The best grass for clay soil in warm-season climates include:
- Bermuda grass
- Buffalo grass
- Zoysia grass
Cool-season grasses include:
- Red fescue
- Tall fescue
- Kentucky bluegrass
- Perennial ryegrass
Can You Grow Grass On Clay?
Grass cannot be grown on clay unless the soil has been properly improved. Once the right additives and nutrients have been to the soil, grass can grow on clay. Clay is one of the soil types difficult to work with and requires a lot of work.
Clay soil compacts tightly, making it difficult for grass roots to anchor themselves and grow outwards.
The compaction also keeps water from draining effectively.

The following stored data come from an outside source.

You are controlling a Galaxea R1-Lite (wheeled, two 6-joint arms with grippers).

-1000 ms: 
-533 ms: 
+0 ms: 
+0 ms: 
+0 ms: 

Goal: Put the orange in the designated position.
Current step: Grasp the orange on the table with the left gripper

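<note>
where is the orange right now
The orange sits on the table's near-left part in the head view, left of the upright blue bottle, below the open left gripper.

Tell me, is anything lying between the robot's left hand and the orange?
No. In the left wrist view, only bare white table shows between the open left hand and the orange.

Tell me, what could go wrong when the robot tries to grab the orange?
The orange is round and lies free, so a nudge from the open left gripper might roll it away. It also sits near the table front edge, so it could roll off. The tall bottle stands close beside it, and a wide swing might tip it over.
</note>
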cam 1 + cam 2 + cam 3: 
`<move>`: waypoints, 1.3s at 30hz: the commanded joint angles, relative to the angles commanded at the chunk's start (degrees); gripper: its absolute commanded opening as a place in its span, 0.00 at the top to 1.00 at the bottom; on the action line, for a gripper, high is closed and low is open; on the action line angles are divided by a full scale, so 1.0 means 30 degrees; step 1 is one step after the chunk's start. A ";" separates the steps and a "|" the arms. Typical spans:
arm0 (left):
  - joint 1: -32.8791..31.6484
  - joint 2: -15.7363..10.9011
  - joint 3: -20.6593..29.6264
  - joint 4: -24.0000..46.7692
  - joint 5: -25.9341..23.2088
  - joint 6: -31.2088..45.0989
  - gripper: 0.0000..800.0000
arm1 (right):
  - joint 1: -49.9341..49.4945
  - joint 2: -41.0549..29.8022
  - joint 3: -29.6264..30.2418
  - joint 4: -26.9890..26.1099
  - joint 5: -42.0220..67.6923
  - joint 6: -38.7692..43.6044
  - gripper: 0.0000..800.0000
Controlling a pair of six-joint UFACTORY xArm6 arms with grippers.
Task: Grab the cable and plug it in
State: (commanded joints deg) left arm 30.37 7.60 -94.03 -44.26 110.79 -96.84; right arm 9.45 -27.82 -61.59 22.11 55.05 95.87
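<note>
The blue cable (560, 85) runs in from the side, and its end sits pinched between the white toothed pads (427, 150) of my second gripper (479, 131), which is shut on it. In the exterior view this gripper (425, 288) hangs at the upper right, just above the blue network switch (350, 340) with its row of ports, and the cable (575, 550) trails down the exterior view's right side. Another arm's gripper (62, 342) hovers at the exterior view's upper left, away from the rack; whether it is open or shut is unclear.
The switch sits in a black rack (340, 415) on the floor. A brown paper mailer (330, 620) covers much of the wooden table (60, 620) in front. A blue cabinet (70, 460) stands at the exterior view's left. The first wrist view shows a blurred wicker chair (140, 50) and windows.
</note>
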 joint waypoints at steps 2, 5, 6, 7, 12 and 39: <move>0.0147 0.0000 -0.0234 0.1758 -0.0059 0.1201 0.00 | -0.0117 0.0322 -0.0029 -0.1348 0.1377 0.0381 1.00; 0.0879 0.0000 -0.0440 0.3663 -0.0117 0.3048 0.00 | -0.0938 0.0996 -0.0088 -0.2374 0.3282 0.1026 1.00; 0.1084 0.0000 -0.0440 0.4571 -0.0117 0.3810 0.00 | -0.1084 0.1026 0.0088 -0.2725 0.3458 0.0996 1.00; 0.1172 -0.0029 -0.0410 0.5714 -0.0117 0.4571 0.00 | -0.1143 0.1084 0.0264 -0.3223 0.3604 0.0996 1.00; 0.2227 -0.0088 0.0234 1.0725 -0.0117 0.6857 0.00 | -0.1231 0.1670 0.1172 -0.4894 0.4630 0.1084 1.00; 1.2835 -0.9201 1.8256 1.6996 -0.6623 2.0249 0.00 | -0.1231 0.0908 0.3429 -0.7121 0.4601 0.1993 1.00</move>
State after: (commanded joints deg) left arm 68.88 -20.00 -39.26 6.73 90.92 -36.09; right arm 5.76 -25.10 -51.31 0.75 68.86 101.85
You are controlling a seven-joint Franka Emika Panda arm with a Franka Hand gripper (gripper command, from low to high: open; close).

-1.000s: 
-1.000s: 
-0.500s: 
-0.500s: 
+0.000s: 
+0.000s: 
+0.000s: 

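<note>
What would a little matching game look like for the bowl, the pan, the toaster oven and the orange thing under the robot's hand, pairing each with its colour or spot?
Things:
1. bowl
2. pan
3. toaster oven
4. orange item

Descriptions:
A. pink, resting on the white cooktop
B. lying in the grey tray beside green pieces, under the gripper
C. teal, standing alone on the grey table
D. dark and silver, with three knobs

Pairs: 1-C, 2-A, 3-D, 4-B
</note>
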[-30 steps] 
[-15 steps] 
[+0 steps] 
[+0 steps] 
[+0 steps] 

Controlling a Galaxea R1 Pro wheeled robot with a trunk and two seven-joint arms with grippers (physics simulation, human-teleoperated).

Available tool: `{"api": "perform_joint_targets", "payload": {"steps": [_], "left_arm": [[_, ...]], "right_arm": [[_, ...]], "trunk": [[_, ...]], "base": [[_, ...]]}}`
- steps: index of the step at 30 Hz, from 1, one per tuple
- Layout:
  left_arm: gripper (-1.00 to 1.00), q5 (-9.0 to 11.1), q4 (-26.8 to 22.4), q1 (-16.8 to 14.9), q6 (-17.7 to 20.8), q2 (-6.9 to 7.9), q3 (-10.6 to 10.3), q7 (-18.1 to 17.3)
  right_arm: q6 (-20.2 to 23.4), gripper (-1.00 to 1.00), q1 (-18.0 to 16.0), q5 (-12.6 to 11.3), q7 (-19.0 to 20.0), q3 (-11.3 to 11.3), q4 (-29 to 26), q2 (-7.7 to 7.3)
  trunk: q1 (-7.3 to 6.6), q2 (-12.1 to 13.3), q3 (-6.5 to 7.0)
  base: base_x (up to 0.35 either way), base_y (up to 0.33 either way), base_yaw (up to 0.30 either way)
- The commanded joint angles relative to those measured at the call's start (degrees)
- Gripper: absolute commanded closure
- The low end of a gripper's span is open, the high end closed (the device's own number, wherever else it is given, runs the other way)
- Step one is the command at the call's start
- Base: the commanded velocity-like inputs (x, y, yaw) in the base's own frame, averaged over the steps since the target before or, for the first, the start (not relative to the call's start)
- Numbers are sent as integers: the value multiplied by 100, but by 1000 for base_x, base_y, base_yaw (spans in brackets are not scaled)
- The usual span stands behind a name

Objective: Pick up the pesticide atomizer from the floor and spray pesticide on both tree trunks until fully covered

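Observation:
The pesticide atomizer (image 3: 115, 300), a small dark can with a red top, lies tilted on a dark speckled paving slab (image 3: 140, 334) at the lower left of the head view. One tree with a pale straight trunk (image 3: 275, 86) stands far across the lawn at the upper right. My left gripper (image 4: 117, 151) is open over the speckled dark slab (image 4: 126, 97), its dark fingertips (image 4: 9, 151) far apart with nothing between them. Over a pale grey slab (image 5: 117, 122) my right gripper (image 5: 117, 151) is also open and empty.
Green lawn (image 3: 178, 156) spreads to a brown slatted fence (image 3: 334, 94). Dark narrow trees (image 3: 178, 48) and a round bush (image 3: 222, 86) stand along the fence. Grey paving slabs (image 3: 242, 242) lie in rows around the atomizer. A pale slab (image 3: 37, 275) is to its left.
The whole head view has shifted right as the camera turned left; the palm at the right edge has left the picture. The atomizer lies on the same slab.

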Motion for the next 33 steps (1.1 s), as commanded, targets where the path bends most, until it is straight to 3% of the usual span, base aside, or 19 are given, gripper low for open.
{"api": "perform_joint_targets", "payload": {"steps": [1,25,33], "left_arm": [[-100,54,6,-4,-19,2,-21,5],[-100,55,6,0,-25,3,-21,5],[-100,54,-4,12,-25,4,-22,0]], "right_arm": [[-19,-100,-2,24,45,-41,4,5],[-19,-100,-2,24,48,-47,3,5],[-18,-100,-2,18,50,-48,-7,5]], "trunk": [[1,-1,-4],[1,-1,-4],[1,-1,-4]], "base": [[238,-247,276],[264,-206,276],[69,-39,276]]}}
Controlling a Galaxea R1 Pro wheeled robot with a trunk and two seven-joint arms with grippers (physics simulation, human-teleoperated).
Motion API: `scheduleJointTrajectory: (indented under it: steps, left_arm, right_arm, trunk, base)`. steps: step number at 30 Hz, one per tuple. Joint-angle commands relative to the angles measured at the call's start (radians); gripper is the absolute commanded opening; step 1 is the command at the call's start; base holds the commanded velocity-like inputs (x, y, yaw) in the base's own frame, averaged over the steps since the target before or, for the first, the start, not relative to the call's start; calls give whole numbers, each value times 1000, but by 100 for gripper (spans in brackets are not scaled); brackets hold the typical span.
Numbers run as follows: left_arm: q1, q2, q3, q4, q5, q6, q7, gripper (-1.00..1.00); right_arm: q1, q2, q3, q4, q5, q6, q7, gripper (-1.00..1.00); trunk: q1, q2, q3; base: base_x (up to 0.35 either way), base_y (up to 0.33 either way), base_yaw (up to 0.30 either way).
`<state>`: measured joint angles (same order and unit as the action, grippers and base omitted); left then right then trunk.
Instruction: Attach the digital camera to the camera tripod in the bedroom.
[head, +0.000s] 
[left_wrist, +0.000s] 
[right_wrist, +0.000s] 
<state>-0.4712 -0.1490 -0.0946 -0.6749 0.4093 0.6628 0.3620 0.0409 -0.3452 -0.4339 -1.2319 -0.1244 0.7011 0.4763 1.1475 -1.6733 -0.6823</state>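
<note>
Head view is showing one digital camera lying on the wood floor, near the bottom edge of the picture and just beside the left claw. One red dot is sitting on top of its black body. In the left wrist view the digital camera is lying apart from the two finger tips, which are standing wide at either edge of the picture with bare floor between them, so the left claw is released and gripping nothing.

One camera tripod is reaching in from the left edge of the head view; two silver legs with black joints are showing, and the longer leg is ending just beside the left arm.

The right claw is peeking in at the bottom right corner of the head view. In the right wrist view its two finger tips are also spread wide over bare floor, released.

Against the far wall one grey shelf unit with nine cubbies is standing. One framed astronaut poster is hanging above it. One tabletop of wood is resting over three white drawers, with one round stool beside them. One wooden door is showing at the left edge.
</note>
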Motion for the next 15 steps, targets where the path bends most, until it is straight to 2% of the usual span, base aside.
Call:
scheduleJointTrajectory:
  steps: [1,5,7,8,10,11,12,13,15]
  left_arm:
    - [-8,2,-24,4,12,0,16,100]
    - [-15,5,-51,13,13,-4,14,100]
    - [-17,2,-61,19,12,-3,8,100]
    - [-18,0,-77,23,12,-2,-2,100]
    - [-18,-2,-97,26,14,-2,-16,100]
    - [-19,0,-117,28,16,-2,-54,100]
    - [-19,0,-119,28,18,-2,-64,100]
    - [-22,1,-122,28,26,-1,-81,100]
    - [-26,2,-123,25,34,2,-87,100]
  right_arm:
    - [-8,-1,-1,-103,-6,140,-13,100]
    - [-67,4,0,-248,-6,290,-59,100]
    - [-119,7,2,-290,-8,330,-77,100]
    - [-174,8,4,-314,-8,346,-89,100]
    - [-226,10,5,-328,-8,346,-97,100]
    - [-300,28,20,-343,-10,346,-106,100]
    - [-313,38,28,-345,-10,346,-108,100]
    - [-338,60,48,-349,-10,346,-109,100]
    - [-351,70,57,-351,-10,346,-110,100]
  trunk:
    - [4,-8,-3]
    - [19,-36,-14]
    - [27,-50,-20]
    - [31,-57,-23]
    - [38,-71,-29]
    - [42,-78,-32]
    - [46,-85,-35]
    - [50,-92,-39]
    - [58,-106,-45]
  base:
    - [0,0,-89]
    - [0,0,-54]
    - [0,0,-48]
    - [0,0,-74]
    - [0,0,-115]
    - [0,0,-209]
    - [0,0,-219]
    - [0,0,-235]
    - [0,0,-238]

Without breaking up the soil and adding ingredients to add nutrients, level the pH, and keep the soil from compacting again easily, it will be nearly impossible to grow grass in clay.
However, if you put in the work, add the right products, and have some patience, you’ll grow grass in clay soil in no time.
Can You Put Topsoil Over Clay?
It’s possible to put topsoil directly over the clay. However, it will take extra maintenance. Topsoil is a perfectly good way to get grass and other plants growing quickly.
However, only putting topsoil on the clay instead of incorporating it into the ground with other organic materials will leave you with much upkeep over the years.
The clay underneath the topsoil will not drain water properly.
If you live in a dry climate, this is okay because it will retain water easily and feed the topsoil.
But if you live in a wet climate, water will not drain and potentially rot the soil.
Topsoil is also relatively expensive.
You would be better off mixing in the topsoil and incorporate it at least 4″ inches in the clay.
Are Coffee Grounds Good For Clay Soil?
Putting only coffee grounds in clay soil by themselves is not good. If the soil is not too acidic and the grounds are mixed with other components like compost, coffee grounds are good for clay soil.
Coffee grounds are high in nitrogen, one of three key nutrients for healthy plants.
Using coffee grounds in gardens is an excellent way to add nutrients, but what about clay soil?
Coffee grounds themselves do not have the same properties as healthy soil.
If you only add coffee grounds to the clay, you are not giving the soil much to work with.
Coffee grounds help keep clay soil loose and broken up, giving room for roots to grow.
Grounds are also excellent at retaining water, keeping the soil moist.
Coffee grounds, however, may make your soil too acidic.
Clay is already naturally acidic, and adding more acidity from the coffee grounds can make your lawn too acidic.
For best practice, be sure to add a pH balancer to your clay before adding anything else acidic.